Prepared by Omar A. Guerrero (oguerrero@turing.ac.uk, <a href="https://twitter.com/guerrero_oa">@guerrero_oa</a>)

In this tutorial I will calibrate the free parameters of PPI's model. First, I will load all the data that I have prepared in the previous tutorials. Then, I extract the relevant information and put it in adequate data structures. Finally, I run the calibration function and save the results with the parameter values.

## Importing Python libraries to manipulate data

In [1]:
import pandas as pd
import numpy as np

## Importing PPI functions

In this tutorial, I will import the PPI source code directly from its repository. This means that I will place a request to GitHub, download the `policy_priority_inference.py` file, and copy it locally into the folder where these tutorials are saved. Then, I will import PPI. This approach is useful if you want to run this tutorial in a cloud computing service.

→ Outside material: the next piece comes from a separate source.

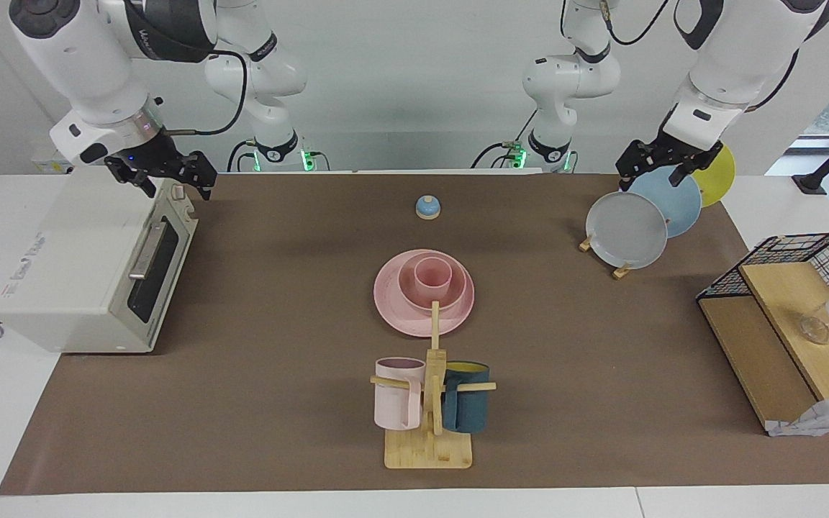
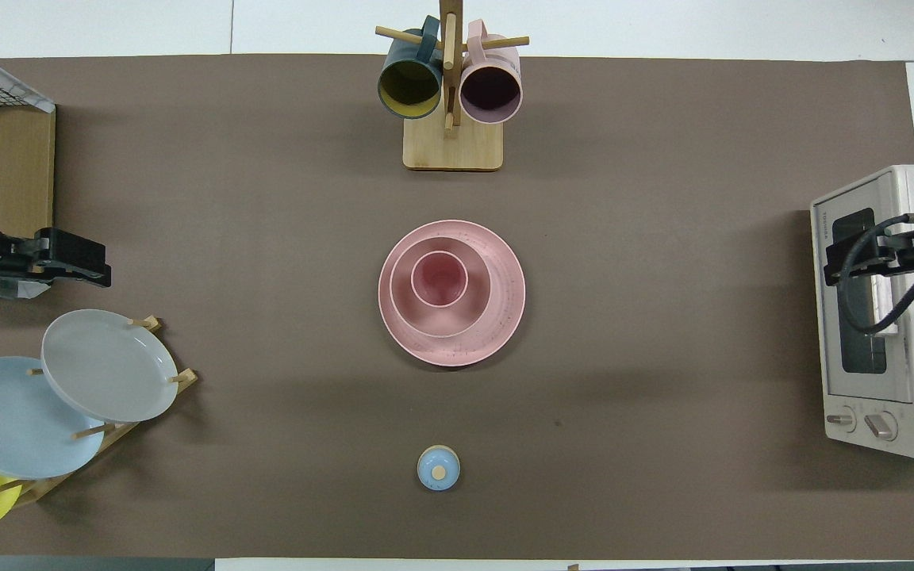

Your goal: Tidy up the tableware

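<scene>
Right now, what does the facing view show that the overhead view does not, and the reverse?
Only the facing view shows both arms' bases and the oven's door front. Only the overhead view shows the oven's knobs and looks into the mugs. Both show the pink cup in the bowl on the plate, the plate rack, the left end effector over the rack and the right end effector over the oven.

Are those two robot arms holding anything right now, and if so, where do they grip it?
Nothing is held. The left tool hangs over the plate rack, the right tool over the toaster oven.
</scene>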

An alternative would be to manually copy the `policy_priority_inference.py` file into the folder where this tutorial is located.

In [2]:
import requests # the Python library that helps placing requests to websites
url = 'https://raw.githubusercontent.com/agi2019/ppi-gci/main/source_code/policy_priority_inference.py'
r = requests.get(url)
with open('policy_priority_inference.py', 'w') as f:
    f.write(r.text)
import policy_priority_inference as ppi

## Load data

### Indicators

In [3]:
df_indis = pd.read_csv('https://raw.githubusercontent.com/agi2019/ppi-gci/main/tutorials/clean_data/data_indicators.csv')

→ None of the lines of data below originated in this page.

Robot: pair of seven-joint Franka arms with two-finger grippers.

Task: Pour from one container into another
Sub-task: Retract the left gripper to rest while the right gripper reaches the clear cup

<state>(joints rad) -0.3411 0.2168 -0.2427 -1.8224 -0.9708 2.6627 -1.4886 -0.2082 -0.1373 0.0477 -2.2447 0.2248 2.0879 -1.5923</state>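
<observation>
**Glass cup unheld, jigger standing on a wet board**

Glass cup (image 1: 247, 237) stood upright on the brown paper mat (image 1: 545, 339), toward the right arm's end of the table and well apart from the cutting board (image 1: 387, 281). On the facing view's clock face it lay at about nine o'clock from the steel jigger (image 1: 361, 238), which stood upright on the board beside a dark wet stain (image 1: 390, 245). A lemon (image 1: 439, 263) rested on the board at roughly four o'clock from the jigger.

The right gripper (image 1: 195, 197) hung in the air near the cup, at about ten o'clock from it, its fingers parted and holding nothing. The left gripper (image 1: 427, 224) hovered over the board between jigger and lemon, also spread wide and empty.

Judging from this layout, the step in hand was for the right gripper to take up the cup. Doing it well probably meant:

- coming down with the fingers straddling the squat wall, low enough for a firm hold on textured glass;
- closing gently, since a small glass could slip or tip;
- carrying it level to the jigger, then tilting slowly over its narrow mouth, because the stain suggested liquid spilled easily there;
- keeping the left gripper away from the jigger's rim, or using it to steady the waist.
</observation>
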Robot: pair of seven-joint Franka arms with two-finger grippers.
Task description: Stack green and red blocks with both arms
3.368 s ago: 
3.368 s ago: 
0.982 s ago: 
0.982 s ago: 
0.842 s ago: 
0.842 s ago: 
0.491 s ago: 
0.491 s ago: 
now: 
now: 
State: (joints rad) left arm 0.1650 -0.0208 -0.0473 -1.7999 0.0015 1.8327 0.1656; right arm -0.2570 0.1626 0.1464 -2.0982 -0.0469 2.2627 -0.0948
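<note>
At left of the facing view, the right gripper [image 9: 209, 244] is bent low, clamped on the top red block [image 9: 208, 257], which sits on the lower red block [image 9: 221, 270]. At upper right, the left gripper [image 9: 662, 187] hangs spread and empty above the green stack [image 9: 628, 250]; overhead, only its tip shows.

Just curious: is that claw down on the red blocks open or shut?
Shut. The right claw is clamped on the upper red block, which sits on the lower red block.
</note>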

N = len(df_indis) # number of indicators
I0 = df_indis.I0.values # initial values
IF = df_indis.IF.values # final values
success_rates = df_indis.successRates.values # success rates
R = df_indis.instrumental # instrumental indicators
qm = df_indis.qm.values # quality of monitoring
rl = df_indis.rl.values # quality of the rule of law
indis_index = dict([(code, i) for i, code in enumerate(df_indis.seriesCode)]) # used to build the network matrix

### Interdependency network

In [4]:
df_net = pd.read_csv('https://raw.githubusercontent.com/agi2019/ppi-gci/main/tutorials/clean_data/data_network.csv')

A = np.zeros((N, N)) # adjacency matrix
for index, row in df_net.iterrows():
    i = indis_index[row.origin]
    j = indis_index[row.destination]
    w = row.weight
    A[i,j] = w

### Budget

In [5]:
df_exp = pd.read_csv('https://raw.githubusercontent.com/agi2019/ppi-gci/main/tutorials/clean_data/data_expenditure.csv')

Bs = df_exp.values[:,1::] # disbursement schedule (assumes that the expenditure programmes are properly sorted)

### Budget-indicator mapping

In [6]:
df_rela = pd.read_csv('https://raw.githubusercontent.com/agi2019/ppi-gci/main/tutorials/clean_data/data_relational_table.csv')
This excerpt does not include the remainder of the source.